That's not that easy to fix, and I think we'll have to cope with that
forever. Not all machines are fast, and some buildbots do a full
self-host, with compiler-rt and running all tests. Others do a full
benchmark run of LNT, running it 5-8 times, which can take several
hours on an ARM box.

The benchmark bots should be marked not to spam, since they're not
there to pick up errors, but the full self-hosting ones do need to
warn on errors. For example, right now I have a bug only on a thumbv7a
self-hosting bot, and not on others. I'm now bisecting it to find the
culprit, but this is not always clear, as the longer it takes for me
to realise, the harder it will be to fix it.

The only way out of it is for people to look at the fast bots, and if
they're fixed, check the commit that did it and see if the slow bot
has been fixed by the same commit later.

Buildbot owners will eventually pick those problems up, but as I said,
the longer it takes, the harder it is to get to the bottom of it, and
the higher is the probability of getting more regressions introduced
because the bot is red and won't warn.

cheers,
--renato

Also, perhaps the URLs should be shortened?

That's a good idea.

The format could be: [botname]: [buildername] [short_url]
("Passed"|"Failed:" [usernames])

The only reason to show "Passed" results is if they were failing
before, as a confirmation that whatever you did to fix, worked.
Otherwise, they're just noise.

Good point.

[botname]: [buildername] [short_url] [revision] ("Fixed:"|"FAILED:")
[usernames]

Should the bots blame people for fixes?

I filed a feature request ticket for this with the buildbot team, here:

http://trac.buildbot.net/ticket/3261#ticket

Cheers,

Jon

I did a quick data mine on May’s IRC log. Bot traffic is 24% of total. Top IRC posters:

llvmbb 1434
echristo 334
majnemer 320
Fiora 286
bb-chapuni 237
chandlerc 236
jroelofs 199
myeisha 160
green-dragon-bot 140
compnerd 124
nlewycky 120
EricWF 117
AaronBallman 114
jyknight 113
nbjoerg 113

Just out of curiosity, what’s the percentage in volume (chars), not just lines?

By chars in message 37%:

chandlerc 358
BenL 455
r4nt 479
majnemer 509
green-dragon-bot 879
jyknight 965
nlewycky 1002
bb-chapuni 1090
echristo 2469
llvmbb 6381

total 22145

Percent chars sender each:

chandlerc 1.616618%
BenL 2.054640%
r4nt 2.163016%
majnemer 2.298487%
green-dragon-bot 3.969293%
jyknight 4.357643%
nlewycky 4.524723%
bb-chapuni 4.922104%
echristo 11.149244%
llvmbb 28.814631%

My only other stat for the day. Bot success ratios for builds in the last 30 days:

One particular irritant is getting emails 12-24 hours later about someone else's
breakage that has *already been fixed*. The long cycling bots are really
irritating in that respect.

That's not that easy to fix, and I think we'll have to cope with that
forever. Not all machines are fast, and some buildbots do a full
self-host, with compiler-rt and running all tests. Others do a full
benchmark run of LNT, running it 5-8 times, which can take several
hours on an ARM box.

I agree it's not easy, but it's not something we should just live with either. There are ways to address the problem and we should consider them.

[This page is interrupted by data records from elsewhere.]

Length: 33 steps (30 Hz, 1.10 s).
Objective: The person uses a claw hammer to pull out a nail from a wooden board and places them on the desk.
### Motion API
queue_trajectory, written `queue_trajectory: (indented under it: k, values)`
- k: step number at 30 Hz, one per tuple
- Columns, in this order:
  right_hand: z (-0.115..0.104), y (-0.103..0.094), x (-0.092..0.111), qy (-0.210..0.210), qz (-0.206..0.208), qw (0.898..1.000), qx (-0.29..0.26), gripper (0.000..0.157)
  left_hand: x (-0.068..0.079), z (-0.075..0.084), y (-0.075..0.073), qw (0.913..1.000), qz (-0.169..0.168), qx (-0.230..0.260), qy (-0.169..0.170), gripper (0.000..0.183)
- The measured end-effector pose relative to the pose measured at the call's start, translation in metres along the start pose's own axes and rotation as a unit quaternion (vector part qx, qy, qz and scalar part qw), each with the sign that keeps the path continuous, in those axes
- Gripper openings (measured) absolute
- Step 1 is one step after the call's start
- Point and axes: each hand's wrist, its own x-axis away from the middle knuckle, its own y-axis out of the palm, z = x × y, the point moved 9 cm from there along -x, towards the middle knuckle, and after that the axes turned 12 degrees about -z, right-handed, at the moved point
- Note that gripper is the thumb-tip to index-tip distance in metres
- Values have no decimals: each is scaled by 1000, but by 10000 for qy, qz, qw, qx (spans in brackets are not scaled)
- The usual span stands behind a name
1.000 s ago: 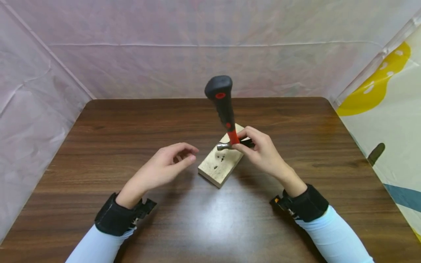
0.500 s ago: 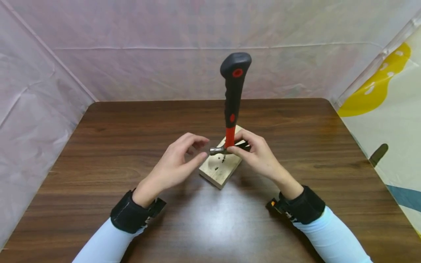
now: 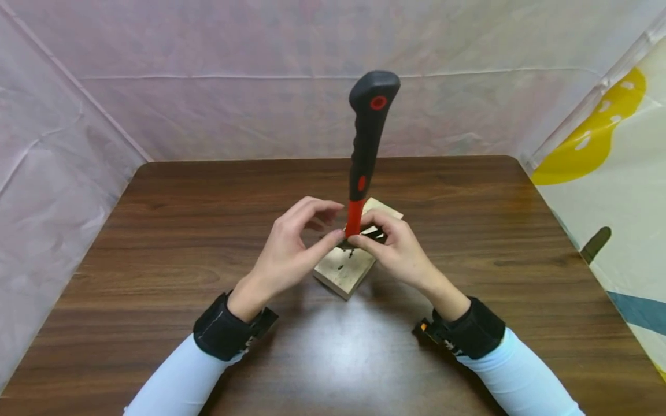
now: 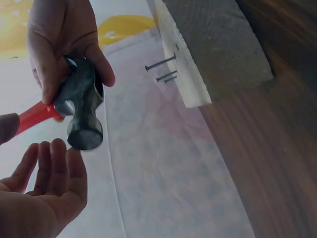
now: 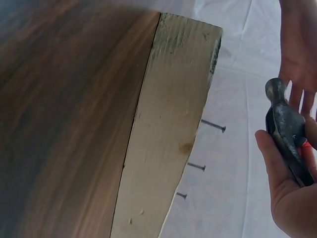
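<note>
A claw hammer (image 3: 367,138) stands with its black and red handle pointing up, head low over a pale wooden block (image 3: 340,276). My right hand (image 3: 403,248) grips the hammer's head at the claw side, thumb and fingers on either side of it in the right wrist view. Cupped beside the head is my left hand (image 3: 291,248), its fingers apart and its thumb tip at the base of the red neck. In the left wrist view, the hammer's round face (image 4: 85,139) is above those fingers. Several nails (image 5: 214,125) stick up from the block, below the hammer head.
The block lies slantwise on a dark brown wooden table (image 3: 171,231). Pale sheeting (image 3: 234,115) hangs behind the table's far edge and at the left. A patterned cloth with a yellow shape (image 3: 588,144) hangs at the right. Both wrists wear black straps (image 3: 224,326).
My left hand has moved right and up to the hammer head. The handle has swung more upright, and the right hand has shifted slightly left with the hammer.
</note>
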Motion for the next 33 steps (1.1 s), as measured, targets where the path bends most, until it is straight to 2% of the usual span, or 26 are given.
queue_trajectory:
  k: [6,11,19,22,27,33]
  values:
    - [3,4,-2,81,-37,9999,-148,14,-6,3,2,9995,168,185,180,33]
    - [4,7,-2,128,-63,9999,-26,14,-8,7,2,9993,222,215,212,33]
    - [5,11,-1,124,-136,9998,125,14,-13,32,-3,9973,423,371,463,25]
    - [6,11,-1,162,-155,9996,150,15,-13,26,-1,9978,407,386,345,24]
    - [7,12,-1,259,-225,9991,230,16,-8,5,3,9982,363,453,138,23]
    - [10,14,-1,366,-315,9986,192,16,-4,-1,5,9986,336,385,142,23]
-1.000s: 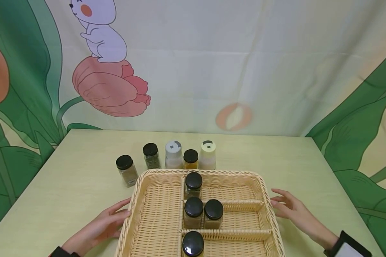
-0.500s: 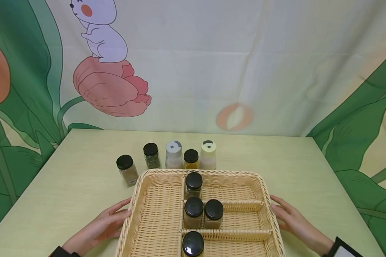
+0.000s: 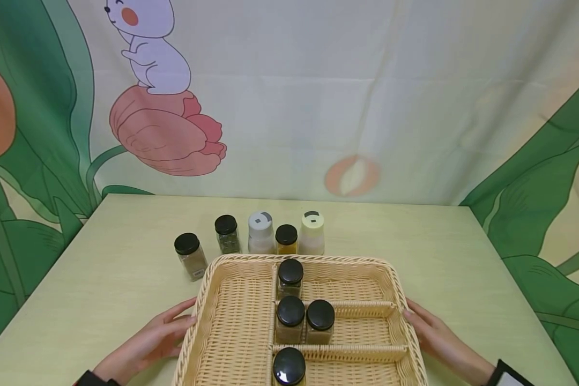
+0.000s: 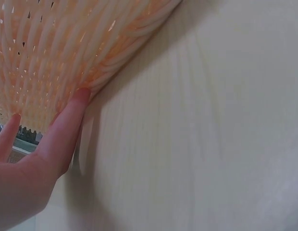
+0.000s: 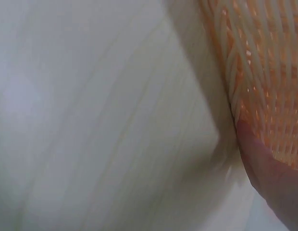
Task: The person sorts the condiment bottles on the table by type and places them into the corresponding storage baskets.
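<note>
A wicker basket with dividers stands at the front of the table, its near end cut off by the head view. My left hand touches its left side with extended fingers; in the left wrist view, the fingertips meet the woven wall. On the opposite side my right hand touches the wall, and one finger shows against the weave in the right wrist view. Black-lidded spice jars stand inside: one at the back, two side by side in the middle, and one jar at the front.
Behind the basket stand a white-capped bottle, a small yellow jar and a yellow-capped bottle. Left of these are a jar of green herbs and a tilted-looking brown spice jar. A printed curtain hangs behind the table.
My right hand has moved in to the left, from beside the basket's right rim to against its wall. The left hand, basket and jars have stayed in place.
</note>
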The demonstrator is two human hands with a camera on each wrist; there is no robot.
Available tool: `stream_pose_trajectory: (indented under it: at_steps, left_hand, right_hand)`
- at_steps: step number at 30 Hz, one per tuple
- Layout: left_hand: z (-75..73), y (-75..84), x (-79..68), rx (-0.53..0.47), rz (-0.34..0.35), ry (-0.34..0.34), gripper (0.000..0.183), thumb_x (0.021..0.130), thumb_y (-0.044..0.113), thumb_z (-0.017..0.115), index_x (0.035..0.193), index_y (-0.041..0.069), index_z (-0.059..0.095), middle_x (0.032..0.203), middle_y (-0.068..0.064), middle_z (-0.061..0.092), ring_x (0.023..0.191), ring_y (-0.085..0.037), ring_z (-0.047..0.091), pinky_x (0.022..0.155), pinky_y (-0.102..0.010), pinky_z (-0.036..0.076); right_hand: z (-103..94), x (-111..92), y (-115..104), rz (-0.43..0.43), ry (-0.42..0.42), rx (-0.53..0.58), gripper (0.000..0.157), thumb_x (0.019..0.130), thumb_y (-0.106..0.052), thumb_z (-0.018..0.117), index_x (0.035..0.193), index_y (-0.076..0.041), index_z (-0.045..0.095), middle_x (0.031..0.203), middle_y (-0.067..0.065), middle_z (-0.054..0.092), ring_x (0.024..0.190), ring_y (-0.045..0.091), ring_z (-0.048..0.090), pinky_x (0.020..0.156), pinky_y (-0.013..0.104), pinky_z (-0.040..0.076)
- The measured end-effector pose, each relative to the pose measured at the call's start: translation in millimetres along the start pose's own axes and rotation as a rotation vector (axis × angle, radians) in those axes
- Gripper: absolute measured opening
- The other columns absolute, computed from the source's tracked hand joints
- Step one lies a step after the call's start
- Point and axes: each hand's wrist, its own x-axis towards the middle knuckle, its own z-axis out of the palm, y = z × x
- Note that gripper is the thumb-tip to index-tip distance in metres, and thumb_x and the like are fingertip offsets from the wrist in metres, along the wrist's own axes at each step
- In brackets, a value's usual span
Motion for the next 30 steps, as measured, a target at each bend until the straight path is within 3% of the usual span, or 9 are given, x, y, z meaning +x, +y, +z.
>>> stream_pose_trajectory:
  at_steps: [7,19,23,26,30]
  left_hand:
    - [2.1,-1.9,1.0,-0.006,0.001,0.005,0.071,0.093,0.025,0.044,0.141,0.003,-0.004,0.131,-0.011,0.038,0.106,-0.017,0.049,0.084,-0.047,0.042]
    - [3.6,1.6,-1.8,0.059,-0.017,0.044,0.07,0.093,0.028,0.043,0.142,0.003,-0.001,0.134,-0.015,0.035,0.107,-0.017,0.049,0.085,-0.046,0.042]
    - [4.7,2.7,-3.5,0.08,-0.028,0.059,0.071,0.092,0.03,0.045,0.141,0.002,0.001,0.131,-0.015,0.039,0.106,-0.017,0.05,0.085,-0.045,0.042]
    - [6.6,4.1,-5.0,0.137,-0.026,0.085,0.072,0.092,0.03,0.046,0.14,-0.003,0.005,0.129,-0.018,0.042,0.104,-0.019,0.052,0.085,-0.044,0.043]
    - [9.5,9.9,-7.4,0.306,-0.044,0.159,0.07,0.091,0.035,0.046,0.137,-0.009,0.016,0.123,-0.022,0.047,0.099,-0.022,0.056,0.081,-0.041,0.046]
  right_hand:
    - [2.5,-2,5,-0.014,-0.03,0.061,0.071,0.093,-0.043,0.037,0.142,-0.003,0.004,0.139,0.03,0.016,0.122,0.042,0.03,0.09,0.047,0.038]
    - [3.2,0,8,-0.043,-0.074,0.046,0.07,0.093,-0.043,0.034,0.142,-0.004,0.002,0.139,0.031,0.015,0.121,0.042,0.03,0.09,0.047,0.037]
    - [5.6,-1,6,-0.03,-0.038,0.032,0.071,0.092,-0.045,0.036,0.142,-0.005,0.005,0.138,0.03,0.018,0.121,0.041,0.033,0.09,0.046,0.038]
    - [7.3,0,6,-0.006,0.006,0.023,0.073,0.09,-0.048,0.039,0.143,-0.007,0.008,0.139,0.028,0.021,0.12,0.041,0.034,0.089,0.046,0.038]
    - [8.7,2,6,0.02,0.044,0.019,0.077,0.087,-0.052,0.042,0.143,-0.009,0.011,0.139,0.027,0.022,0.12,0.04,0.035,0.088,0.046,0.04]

As a randomly chosen example, one thing we could do would be to have the notion of a "last good commit". Fast builders would cycle off ToT, if any one (or some subset) passed, that advances the notion of last good commit. Slower builders should cycle off the last good commit, not ToT. We have all the mechanisms to implement this today. It could be as simple as parsing the JSON output of buildbot in the script that runs the slower build bots and sync to a particular revision rather than ToT.

The benchmark bots should be marked not to spam, since they're not
there to pick up errors, but the full self-hosting ones do need to
warn on errors. For example, right now I have a bug only on a thumbv7a
self-hosting bot, and not on others. I'm now bisecting it to find the
culprit, but this is not always clear, as the longer it takes for me
to realise, the harder it will be to fix it.

At this point, you're long past the point I was grossing about. I'm not arguing that long running bots shouldn't notify; I'm arguing they shouldn't report *obvious* false positives.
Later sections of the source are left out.